→ WHAT IS BEING ASKED:
Where the listing below has a line containing "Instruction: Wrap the", output that line and all lines after it, verbatim, and no others.

→ COLLECTED MATERIAL:
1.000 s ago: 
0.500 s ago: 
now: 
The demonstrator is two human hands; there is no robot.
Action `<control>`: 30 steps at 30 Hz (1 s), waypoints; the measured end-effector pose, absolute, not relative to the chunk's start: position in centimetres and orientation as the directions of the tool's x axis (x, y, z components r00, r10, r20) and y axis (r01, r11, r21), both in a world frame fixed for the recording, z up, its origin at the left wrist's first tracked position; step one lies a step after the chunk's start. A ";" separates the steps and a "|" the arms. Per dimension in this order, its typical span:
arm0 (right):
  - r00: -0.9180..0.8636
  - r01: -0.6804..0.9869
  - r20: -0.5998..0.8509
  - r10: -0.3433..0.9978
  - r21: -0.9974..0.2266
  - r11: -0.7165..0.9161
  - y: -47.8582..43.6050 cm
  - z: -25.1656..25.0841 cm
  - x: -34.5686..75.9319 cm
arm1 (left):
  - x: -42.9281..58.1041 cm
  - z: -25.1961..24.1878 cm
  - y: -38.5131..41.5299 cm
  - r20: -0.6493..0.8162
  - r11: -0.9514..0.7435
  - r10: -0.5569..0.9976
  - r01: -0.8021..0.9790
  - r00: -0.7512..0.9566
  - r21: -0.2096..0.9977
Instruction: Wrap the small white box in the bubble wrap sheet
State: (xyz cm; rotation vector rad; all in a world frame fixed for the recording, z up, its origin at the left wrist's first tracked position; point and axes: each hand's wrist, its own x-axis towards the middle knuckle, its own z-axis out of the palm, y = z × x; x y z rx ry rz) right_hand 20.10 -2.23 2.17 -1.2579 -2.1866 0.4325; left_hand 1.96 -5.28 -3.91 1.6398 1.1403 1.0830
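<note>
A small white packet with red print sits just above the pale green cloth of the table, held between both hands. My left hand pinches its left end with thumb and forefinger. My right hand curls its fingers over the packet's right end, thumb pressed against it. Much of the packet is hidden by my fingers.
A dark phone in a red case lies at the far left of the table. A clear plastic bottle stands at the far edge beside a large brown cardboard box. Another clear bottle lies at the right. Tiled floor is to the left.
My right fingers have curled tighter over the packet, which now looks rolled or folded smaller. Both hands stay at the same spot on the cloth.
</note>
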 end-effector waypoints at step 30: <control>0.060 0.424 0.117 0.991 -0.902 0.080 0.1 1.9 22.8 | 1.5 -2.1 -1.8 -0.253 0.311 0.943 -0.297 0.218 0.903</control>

→ SOLUTION TO THE PROBLEM:
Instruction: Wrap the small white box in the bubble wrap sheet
State: (xyz cm; rotation vector rad; all in a world frame fixed for the recording, z up, its origin at the left wrist's first tracked position; point and axes: each hand's wrist, its own x-axis towards the middle knuckle, its own z-axis out of the palm, y = z × x; x y z rx ry rz) right_hand 20.10 -2.23 2.17 -1.2579 -2.1866 0.4325; left_hand 1.96 -5.28 -3.91 1.6398 1.1403 1.0830
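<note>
A small white packet with red print sits just above the pale green cloth of the table, held between both hands. My left hand pinches its left end with thumb and forefinger. My right hand curls its fingers over the packet's right end, thumb pressed against it. Much of the packet is hidden by my fingers.
A dark phone in a red case lies at the far left of the table. A clear plastic bottle stands at the far edge beside a large brown cardboard box. Another clear bottle lies at the right. Tiled floor is to the left.
My right fingers have curled tighter over the packet, which now looks rolled or folded smaller. Both hands stay at the same spot on the cloth.
</note>
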 end-effector waypoints at step 30: <control>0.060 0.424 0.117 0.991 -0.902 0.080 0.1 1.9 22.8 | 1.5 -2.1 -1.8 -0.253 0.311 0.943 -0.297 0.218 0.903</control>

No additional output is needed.